Lexing in Python 2

Sun Jan 23 22:55:26 EST 2000

[Paul Prescod]
> At the last XML conference I told someone that the reason
> that re doesn't take a stream instead of string parameter
> was because anyone sane working on a large file would use
> a proper tokenizer. Shouldn't such a tokenizer come with
> Python? With all due respect, what the hell is shlex and
> how did it get into the standard distribution?

I've wondered that myself <0.9 wink>.

> I mean the standard distribution alone must contain half a
> dozen hand-coded lexers and in a few places, the weirdness
> you need to apply regular expressions to streams.

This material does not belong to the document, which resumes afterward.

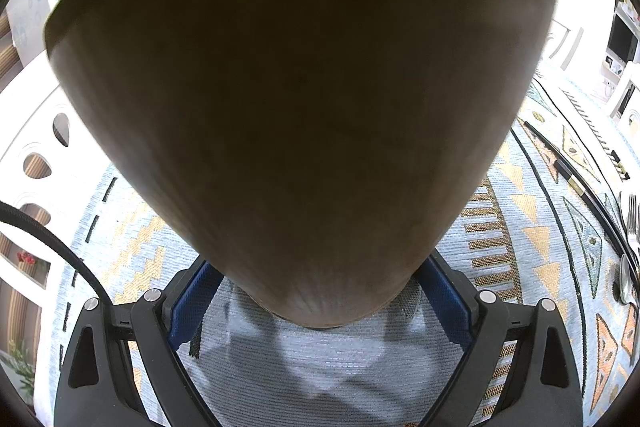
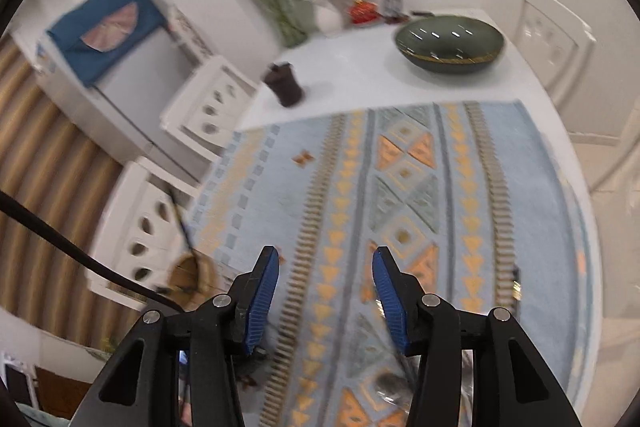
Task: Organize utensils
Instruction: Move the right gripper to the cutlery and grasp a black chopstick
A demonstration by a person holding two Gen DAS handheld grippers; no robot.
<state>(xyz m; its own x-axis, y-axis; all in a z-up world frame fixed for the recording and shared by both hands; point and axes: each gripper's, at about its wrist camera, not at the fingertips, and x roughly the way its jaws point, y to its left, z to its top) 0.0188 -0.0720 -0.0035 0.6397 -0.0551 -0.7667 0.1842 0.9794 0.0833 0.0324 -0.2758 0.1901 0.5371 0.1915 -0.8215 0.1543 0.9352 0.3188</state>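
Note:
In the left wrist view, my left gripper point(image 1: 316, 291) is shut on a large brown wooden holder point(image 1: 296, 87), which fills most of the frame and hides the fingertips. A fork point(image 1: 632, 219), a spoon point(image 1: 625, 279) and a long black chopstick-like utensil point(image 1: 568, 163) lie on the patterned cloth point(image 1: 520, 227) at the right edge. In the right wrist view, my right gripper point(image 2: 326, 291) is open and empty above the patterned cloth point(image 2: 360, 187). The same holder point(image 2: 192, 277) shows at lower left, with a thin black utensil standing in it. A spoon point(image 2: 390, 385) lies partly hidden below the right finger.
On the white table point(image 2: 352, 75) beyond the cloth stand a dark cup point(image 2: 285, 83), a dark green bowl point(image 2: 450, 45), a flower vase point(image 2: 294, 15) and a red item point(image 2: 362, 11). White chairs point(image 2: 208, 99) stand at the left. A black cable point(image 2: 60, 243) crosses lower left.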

Surely we
> can do better for Python 2?

If nobody was motivated enough to write the code for Python 1, I don't know
why that would change for Python 3000 (that's what Guido insists on calling
it now <wink>).  If you want a *fast* Python lexer today, mxTextTools is
your best hope.

> It is my unconsidered, uneducated opinion that lexers do not
> vary as widely as parsers (LL(1), LR(1), LR(N) etc.) so we
> could just choose one at random and start building modules
> around it.

Curiously, mxTextTools is nothing like lex/flex.  Flex does such a good job
it's hard to get motivated to duplicate all that effort (it's not easy)
solely to get something releasable under a more Python-like license.  I
don't know how Marc-Andre would feel about folding mxTextTools into the
distribution.

> All in favor? Opposed? Carried.

I'm almost never opposed to someone else doing work <wink>.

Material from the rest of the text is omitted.